See, hear, smell, taste, touch: Barcelona is a destination to play to all your senses. But since we're a classical music website, let’s start with the city’s three big music venues: two of them historic, one of them brand new. And where better to start than a place where music, art and architecture meet and which exemplifies the Barcelona mind set: the Palau de la Música, with its spectacular decor.
With the bulk of royal and aristocratic patronage focused further south, the Barcelona bourgeoisie went for some self-help, founding a choir – the Orfeó Català – for the improvement of the citizens.
The choir needed a building, and 1,800 subscribers raised the money to commission Catalan architect Lluís Domènech i Montaner – so many that it became clear that the planned number of seats would be insufficient to hold every subscriber on opening night, so a hasty redesign was required to accommodate them. As well as being exceptionally beautiful in the organic curves characteristic of modernisme (the Catalan version of art nouveau), every item in the hall has a meaning: giant Valkyries soar above Beethoven to represent old and new music (the hall opened in 1908); the choirmaster Anselm Clavé is opposite; music from every part of the world is represented by 18 muses who cast their benign gazes over the performers from around the stage. The central skylight alone is worth the visit.
The biggest and newest music complex is L’Auditori, which boasts three concert halls plus a theatre built for music/drama crossover. The Sala Pau Casals is the city’s biggest venue for large orchestral concerts: elegantly finished in light wood, it seats 2,200. It’s home to the OBC (Orquestra Simfònica de Barcelona i Nacional de Catalunya) and also hosts major visiting orchestras. The smaller halls – the Sala Oriol Martorell and the Sala Alicia de Larrocha – host a substantial chamber music season which features top international performers as well as local talent. In contrast to the UK and US scene, the chamber music concerts sell out, and the audience is predominantly young, partly due, perhaps, to the attitude of the Conservatori, which strongly promotes teachers and pupils playing together and listening to each other perform.
The Auditori complex also has its own music school, ESMUC, next door to the Museu de la Música, which displays an extensive collection of musical instruments through the ages. As you might expect, in Spain, the guitar collection is particularly fine, but there instruments of many types from all continents, as well as such historical oddities as a giraffe piano and a “claviorgue”, a portable instrument which permits the simultaneous playing of organ and harpsichord keyboards. A surprising number of their instruments are playable; they are in particular demand for historically informed performances and recordings.

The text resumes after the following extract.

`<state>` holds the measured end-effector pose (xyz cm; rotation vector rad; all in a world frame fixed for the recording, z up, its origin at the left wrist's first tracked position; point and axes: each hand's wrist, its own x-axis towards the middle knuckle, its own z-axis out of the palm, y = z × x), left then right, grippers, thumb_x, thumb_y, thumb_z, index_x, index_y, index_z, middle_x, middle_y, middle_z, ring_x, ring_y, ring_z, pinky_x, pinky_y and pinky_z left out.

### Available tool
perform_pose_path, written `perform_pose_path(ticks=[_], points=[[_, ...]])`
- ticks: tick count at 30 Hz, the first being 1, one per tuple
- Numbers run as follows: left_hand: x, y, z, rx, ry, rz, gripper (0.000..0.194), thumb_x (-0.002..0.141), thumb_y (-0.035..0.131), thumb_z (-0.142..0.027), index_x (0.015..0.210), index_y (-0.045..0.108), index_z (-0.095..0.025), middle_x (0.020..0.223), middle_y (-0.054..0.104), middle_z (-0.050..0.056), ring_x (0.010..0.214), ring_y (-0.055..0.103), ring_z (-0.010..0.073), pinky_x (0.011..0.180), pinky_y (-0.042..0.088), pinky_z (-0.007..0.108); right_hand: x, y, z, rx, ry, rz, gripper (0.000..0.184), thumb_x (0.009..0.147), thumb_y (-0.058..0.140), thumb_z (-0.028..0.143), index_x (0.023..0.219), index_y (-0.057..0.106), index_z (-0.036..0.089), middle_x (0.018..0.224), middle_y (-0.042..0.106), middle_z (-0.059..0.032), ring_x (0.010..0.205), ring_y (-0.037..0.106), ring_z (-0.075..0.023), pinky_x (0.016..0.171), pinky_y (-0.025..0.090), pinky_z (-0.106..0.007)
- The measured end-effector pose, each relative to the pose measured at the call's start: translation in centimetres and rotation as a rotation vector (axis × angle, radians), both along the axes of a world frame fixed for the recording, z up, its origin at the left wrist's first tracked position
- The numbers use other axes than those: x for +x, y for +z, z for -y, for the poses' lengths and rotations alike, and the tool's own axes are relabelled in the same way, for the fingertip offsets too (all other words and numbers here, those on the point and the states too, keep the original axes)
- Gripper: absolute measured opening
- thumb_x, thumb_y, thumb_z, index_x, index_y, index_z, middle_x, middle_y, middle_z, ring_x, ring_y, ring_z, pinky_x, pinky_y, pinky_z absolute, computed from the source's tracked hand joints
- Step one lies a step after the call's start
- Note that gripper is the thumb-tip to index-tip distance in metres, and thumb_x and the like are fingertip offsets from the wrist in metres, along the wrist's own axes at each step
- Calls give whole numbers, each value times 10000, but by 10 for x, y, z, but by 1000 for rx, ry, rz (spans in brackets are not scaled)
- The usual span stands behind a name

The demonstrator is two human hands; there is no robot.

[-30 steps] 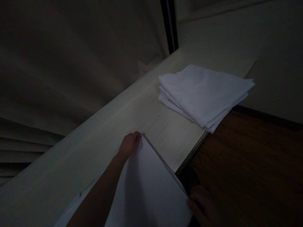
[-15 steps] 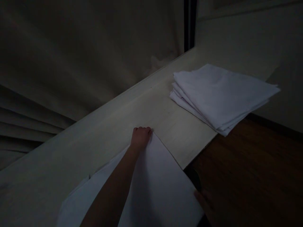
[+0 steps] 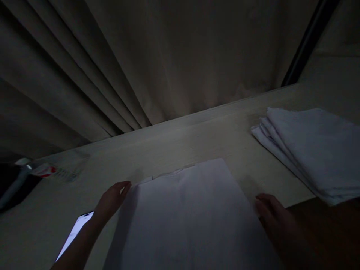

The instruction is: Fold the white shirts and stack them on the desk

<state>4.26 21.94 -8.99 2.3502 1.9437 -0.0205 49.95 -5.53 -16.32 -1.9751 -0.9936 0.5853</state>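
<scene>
A white folded cloth (image 3: pixel 180 217) lies in front of me on the pale table, its far edge slightly uneven. My left hand (image 3: pixel 112 200) is at the cloth's far left corner, thumb and fingertips pinched together on its edge. At the right side edge is my right hand (image 3: pixel 272 213), its fingers curled in against the cloth; the dim light hides part of the grip. A stack of similar white cloths (image 3: pixel 323 150) lies to the right, overhanging the table's near edge.
A phone (image 3: pixel 75 232) with a lit screen lies beside my left forearm. On the far left are a clear bottle (image 3: pixel 53 170) with a red and white label and a dark object (image 3: pixel 17 187). Curtains (image 3: pixel 180 60) hang behind the table (image 3: pixel 191 138). Dark floor shows at lower right.
My view has turned left. The left hand has moved from the cloth's far right corner to its far left one. The right hand has come further into view along the right edge.
</scene>
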Motion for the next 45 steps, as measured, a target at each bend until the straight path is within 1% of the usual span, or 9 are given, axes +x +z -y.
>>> perform_pose_path(ticks=[3,7,12,18,22,27,34,39,45], points=[[-31,-19,-10,-81,-96,22,539,864,305,-506,1156,602,-164,1233,628,131,1126,584,265,990,434,386,-14,19,-74,66,200,67,328,869,452,468,991,604,204,1000,674,-84,900,637,-214,787,518,-336],[-15,-39,-25,-99,-244,68,514,875,322,-502,1150,608,-175,1254,614,131,1154,563,252,1013,409,377,-35,21,-168,124,484,324,328,882,472,393,1076,621,173,1129,632,-111,1066,571,-221,969,423,-371],[4,-45,-36,-91,-311,158,310,802,499,-405,981,650,-201,1097,647,116,1033,583,262,909,432,393,-41,5,-231,-63,639,544,412,850,548,366,1188,606,138,1246,576,-157,1177,506,-267,1022,362,-410],[2,-44,-37,-243,-235,383,162,778,506,-358,866,555,-231,824,647,6,765,600,170,693,428,281,-34,6,-232,-78,696,461,302,849,545,352,1011,701,151,988,669,-119,918,614,-215,857,457,-340],[-1,-42,-41,-283,-263,418,194,776,516,-405,733,532,-216,690,588,-17,665,554,156,621,381,267,-30,13,-227,-118,735,381,313,822,576,364,1022,697,156,989,675,-110,897,624,-209,837,467,-332],[-2,-40,-43,-228,-368,397,262,810,475,-425,778,620,-209,840,646,39,811,594,188,746,414,298,-29,12,-226,-99,773,378,316,827,564,326,1083,670,175,1039,659,-97,927,614,-204,865,463,-346],[-4,-46,-46,-227,-241,457,193,760,496,-391,762,546,-205,697,568,-9,685,546,164,636,390,268,-33,8,-227,-94,742,454,175,805,563,249,901,679,161,933,635,-87,849,594,-185,806,460,-317],[0,-46,-47,-273,-281,439,219,741,530,-416,821,566,-215,702,556,-28,674,529,150,632,379,255,-31,8,-230,-142,733,422,230,756,601,253,962,654,165,997,624,-87,904,588,-188,837,447,-305],[2,-46,-49,-293,-307,381,219,747,530,-393,766,603,-188,755,609,20,731,565,174,677,389,271,-26,5,-238,-232,741,397,175,729,591,281,853,652,173,905,649,-73,829,592,-192,762,446,-297]])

Another typical example of Barcelona's can-do attitude is its main opera house, the Gran Teatre del Liceu: rather than being funded by royalty, this was originally founded by Barcelona's music conservatory for its students and funded by local business people as a private venture, which it remained until it became public in the aftermath of the 1994 fire which gutted the building. The theatre was rebuilt with modern technology but the original styling. At 2,294 seats, it is the biggest traditional horseshoe-shaped opera house in Europe, with five tiers of seating above the stalls. The Liceu is on the circuit of the top European houses, with the 2016-7 season featuring productions by Patrice Chereau, Laurent Pelly, Kasper Holten and others of similar renown, not to mention Barcelona-born Àlex Ollé (of La Fura dels Baus fame).

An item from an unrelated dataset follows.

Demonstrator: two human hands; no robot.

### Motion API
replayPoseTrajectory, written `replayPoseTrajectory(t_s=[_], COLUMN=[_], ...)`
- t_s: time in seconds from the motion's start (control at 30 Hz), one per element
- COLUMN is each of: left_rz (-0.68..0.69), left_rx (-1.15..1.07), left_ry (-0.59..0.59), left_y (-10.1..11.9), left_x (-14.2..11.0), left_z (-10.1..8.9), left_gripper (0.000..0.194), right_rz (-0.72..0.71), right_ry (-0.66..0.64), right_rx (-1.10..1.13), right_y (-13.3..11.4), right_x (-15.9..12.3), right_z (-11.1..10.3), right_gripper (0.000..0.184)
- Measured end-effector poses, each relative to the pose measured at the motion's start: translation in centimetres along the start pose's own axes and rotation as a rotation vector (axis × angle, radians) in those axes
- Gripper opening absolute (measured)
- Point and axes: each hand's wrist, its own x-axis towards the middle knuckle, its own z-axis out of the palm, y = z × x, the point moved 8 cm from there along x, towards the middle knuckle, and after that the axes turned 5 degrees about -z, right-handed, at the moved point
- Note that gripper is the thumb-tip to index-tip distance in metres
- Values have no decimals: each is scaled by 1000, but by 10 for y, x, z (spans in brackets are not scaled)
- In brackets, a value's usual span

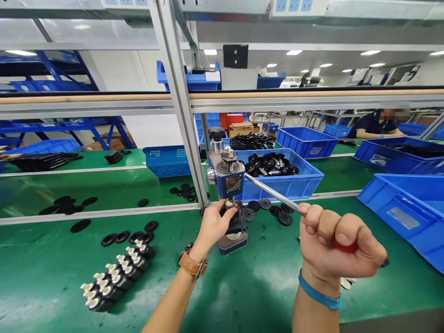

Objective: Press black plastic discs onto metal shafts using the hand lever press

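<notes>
A blue arbor press (233,185) stands in front of me on the green bench. My left hand (217,222) is closed at the ram, thumb and fingers pinching a small dark cylindrical part with a metallic top (229,203); the hand hides some of it. Below that part is a black fixture (239,224) on the press base. Out to the right, my right hand (336,243) is wrapped round the end of the press lever (272,190), a metal rod slanting down from the press. Between its fingers shows a red grip (345,246).
Black pump-like parts with white tops (116,277) stand in rows at left, near flat black discs (121,237). More perforated discs (285,218) lie right of the press. Behind it sits a blue bin (312,178) of black parts. A metal post (183,101) rises left. A person (376,124) sits far right.
</notes>
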Motion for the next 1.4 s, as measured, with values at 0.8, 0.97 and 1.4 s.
replayPoseTrajectory(t_s=[0.8,0.97,1.4], left_rz=[-726,-816,-845], left_rx=[-1383,-1575,-1087], left_ry=[-145,-186,-3], left_y=[-45,-77,-110], left_x=[-140,-160,-199], left_z=[49,62,86], left_gripper=[31,30,39], right_rz=[243,50,584], right_ry=[-405,-600,-297], right_rx=[-714,-890,-912], right_y=[20,17,50], right_x=[-137,-168,-223], right_z=[30,54,-7], right_gripper=[48,53,52])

The Palau de la Música, L’Auditori and the Liceu are members of Barcelona Obertura, an initiative in which cultural institutions in the city collaborate to promote clusters of events (one such initiative formed the trip which spawned this article, with concerts by Leonidas Kavakos and Gergiev and the Mariinsky as well as Piotr Beczała in Werther). It’s an inventive way of promoting the city’s culture, making it easy for visitors from abroad to plan a trip that will take in some of the best the city has to offer.
Daytime tours of the Liceu can include a visit to one of the building's hidden treasures: a set of paintings by modernist Ramon Casas, one of Catalonia's great painters, depicting a fascinating series of women in ways that were shocking for his time: one woman drives a car, another awaits her lover unchaperoned in a café, with a glass of wine. In fact, these do not belong to the opera house: they are found in the rotunda of the Cercle del Liceu, the private club founded in 1847 by the theatre's original patrons and still running today. The Cercle was famously Wagner-mad, putting on the first Parsifal outside Bayreuth the moment the copyright expired (11pm Spanish time on 31st December 1913 – Spain and Germany were in different time zones then); one of the hallways is adorned by a fine quartet of stained glass panels depicting the Ring Cycle.
Casas doesn't have anything like the international fame that he deserves. The Barcelona-born artist who does command international attention is Joan Miró. A visit to the city isn't complete without a trip to the Fundació Joan Miró, located high on the hill of Montjuic, with breathtaking views of the city.